Sales of new cars, sport-utility vehicles and vans grew 3.2% from a year earlier to 230,619 autos, showed data issued Tuesday by the Society of Indian Automobile Manufacturers. Nine of the 13 car makers posted lower sales.
January’s pace trailed the 12% growth in December.
Vishnu Mathur, director general of SIAM, said December’s strong performance was driven mainly by consumer concerns that the government would allow the tax break—a reduction in the factory-gate taxes on vehicles—to expire at the end of that month. Price discounts offered by car makers to clear year-end stocks also supported demand in December.
The government had temporarily lowered excise taxes until last year. While these helped boost sales, concerns remain that demand could taper off because the tax break has now ended.
Mr. Mathur said consumer loan rates are still high, although lower fuel prices are helping.
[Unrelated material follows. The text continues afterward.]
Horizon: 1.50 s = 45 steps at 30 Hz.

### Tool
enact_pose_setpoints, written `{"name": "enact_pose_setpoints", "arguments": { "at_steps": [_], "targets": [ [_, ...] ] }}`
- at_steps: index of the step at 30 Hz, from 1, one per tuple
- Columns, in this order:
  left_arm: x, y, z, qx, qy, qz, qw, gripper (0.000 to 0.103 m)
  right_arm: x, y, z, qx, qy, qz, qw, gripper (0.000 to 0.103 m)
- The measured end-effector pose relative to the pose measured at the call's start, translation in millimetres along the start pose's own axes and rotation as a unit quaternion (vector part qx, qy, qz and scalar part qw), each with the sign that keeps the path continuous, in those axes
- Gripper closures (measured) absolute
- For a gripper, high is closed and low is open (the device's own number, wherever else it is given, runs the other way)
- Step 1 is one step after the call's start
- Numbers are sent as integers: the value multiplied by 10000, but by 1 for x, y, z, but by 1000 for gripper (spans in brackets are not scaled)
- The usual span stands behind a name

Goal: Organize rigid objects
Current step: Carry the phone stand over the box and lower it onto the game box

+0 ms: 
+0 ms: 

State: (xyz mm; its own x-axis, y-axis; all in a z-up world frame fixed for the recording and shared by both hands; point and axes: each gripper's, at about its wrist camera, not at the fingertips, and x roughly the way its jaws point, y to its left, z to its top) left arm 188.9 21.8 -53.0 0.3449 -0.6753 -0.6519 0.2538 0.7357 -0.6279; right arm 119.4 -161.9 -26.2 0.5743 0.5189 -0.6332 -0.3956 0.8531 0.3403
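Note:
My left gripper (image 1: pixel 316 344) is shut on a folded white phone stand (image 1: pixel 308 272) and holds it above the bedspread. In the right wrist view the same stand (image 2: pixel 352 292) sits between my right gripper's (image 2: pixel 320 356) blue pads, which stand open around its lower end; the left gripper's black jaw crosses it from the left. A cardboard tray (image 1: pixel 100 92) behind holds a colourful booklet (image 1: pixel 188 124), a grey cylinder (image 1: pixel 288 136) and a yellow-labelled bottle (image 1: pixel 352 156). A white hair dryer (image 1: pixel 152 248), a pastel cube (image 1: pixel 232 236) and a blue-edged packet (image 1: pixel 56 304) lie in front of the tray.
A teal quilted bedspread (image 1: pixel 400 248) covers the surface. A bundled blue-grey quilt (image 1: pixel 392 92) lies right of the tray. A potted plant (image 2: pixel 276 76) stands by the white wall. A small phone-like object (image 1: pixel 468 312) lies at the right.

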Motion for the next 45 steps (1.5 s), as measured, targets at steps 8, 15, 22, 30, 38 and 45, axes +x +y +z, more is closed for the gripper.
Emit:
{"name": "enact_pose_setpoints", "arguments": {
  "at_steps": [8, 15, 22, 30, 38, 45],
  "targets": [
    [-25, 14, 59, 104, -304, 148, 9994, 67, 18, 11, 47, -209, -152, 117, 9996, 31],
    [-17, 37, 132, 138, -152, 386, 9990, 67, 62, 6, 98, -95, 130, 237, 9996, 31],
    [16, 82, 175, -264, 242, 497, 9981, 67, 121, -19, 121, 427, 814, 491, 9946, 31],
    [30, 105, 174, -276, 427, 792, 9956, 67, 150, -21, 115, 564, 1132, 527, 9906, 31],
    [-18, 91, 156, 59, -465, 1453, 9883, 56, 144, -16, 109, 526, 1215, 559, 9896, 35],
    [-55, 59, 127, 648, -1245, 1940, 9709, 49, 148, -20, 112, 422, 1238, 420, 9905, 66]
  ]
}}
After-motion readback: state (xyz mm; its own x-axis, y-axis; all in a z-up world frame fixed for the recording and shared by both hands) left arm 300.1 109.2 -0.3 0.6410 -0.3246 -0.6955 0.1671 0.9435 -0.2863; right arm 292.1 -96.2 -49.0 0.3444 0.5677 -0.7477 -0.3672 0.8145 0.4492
Sugato Sen, deputy director general of SIAM, said car sales may remain subdued in February and March on consumer expectations that the government may reduce taxes across industries, including on automobiles, in the federal budget to be unveiled later this month.
The industry body reiterated its forecast for passenger vehicle sales to grow up to 5% this fiscal year through March. They grew 3.6% in the first 10 months of the year to nearly 2.13 million autos.
The SIAM data also showed sales of medium and heavy commercial vehicles grew 37% in January to 21,363 autos, thanks to increased freight movement and a bounce back from last year’s weak sales.